むしろ評価があるときほど、自分が狭い文脈に閉じていると言えます。
地に足がつく変化
「ただ、その人の宇宙を生きている」だけだと見える状態は、コーチングでいうところの抽象度の上昇や自我からの解離、非二元でいう”ジャッジが弱まる状態”と一致します。
この変化は、こんな形で現れます:
- 評価しなくなる
- 比較が減る
- 優劣の意味が曖昧になる
- その人の文脈をそのまま観られる
- 自分の文脈に固執しなくなる
これらは、精神的に浮つくのではなく、むしろ地に足がついてくる方向の変化です。
「それぞれがそれぞれの体験をしているだけ」という認識は、一見ドライに見えますが、実はとても優しい視点なのです。

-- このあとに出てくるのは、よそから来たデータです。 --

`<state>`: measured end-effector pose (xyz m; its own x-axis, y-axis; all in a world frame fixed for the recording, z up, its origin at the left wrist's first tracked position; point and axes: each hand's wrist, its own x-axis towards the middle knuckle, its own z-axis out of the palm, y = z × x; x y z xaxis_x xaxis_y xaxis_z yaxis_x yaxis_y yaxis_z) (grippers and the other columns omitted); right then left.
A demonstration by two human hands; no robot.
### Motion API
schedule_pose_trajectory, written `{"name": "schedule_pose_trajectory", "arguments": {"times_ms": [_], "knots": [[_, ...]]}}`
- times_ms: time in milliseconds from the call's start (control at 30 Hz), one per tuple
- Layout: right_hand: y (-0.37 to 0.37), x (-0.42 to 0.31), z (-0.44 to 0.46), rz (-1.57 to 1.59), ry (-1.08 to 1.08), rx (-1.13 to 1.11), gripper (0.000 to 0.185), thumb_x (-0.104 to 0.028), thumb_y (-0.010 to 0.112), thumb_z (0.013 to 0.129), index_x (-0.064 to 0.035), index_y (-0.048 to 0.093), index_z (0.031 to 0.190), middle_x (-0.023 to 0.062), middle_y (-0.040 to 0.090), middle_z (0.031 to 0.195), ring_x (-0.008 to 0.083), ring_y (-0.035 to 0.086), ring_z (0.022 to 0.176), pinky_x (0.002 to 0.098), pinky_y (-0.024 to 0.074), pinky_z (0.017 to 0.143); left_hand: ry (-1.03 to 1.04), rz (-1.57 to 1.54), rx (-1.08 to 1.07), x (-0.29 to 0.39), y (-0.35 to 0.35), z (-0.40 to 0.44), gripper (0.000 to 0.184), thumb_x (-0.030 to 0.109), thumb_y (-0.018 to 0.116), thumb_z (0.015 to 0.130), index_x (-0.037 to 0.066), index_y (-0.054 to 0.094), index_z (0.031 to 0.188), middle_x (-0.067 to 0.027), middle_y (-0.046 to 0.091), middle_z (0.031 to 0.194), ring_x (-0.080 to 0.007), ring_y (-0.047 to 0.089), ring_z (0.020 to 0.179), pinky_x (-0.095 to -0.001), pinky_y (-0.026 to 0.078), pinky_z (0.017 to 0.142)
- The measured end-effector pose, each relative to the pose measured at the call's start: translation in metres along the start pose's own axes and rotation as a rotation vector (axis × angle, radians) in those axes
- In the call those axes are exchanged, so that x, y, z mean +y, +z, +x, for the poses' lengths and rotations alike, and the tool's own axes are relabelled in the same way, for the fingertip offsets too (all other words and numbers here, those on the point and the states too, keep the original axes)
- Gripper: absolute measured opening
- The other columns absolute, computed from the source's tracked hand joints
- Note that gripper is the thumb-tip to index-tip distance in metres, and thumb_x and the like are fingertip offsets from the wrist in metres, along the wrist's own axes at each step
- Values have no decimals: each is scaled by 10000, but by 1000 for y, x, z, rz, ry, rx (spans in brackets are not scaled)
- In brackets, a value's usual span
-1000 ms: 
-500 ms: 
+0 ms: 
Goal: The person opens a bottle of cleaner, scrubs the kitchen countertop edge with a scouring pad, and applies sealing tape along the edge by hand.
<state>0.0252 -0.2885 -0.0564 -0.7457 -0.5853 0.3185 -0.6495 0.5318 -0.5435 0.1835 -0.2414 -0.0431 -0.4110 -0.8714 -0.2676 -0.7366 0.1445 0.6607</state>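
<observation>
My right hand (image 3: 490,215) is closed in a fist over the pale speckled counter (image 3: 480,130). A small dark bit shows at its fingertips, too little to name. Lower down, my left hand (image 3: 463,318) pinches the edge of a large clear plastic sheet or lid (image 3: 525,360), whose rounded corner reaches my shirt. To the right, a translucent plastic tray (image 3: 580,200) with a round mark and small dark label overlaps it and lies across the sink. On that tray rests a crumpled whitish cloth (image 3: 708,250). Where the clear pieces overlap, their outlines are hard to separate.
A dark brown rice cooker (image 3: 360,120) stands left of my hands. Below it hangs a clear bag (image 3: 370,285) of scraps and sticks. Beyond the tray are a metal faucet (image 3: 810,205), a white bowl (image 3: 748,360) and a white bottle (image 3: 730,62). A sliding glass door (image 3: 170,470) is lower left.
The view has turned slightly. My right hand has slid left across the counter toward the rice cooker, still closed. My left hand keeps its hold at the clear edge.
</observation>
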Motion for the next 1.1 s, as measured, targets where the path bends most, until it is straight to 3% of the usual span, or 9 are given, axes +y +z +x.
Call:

“相手を変えたい””正しく導きたい”が薄れ、“ただ関わる”に変わる。
そこに余裕と静けさが生まれます。
「評価してもしなくても良い」という自由
評価を手放していくと、多くの人がこう思います。
「じゃあ評価は全部悪なのか?」「全部フラットに観続けるべきなのか?」
それも違います。
本質的な姿勢は、「評価してもいいし、しなくてもいい。ただ、それに囚われない」という自由な状態です。
つまり:
- 評価は道具であって本質ではない
- 評価が自分の世界を決めていない
- 評価しても心が揺れない
このニュートラルさが、一番安定した在り方です。
認識構造の成熟
「それぞれがそれぞれのフィールドを生きているだけ」という感覚は、認識構造の成熟が進んでいる証拠です。
すごい/すごくない、正しい/間違っている──
こうした二元的評価は、人生のある段階までは必要でした。しかし、地に足のついた内的自由が育ってくると、自然と意味を失います。
評価が無意味に感じるということは、内側で”自由な観察者としての自分”が育っているということです。
とても健全で、深い変化です。
もしあなたが評価で世界を見ているなら
もしあなたが今、「この人はすごい」「この人は大したことない」という評価で世界を見ているなら、それは自然なことです。
自我は比較によって安心を得ようとします。それは生存戦略として機能してきました。
でも、観察を続けてみてください。
その評価は、本当にあなたに安心をもたらしていますか?
それとも、世界を不必要に分離させていますか?
評価が消えるとき、世界はもっと広く、もっと優しく見えてきます。
そして気づくでしょう。
人はそれぞれ、自分の臨場感のフィールド(宇宙)を生きている。
そこに上下も優劣も、本質的には存在しない。
これは、精神的に浮ついた理想論ではありません。
実体験と観察を積み重ねることで、身体的に腑に落ちる理解です。
評価が無意味になるとき、あなたの内側では”自由な観察者”が育っています。
それは、地に足のついた、とても健全な変化なのです。
最後までお読みいただき、本当にありがとうございます。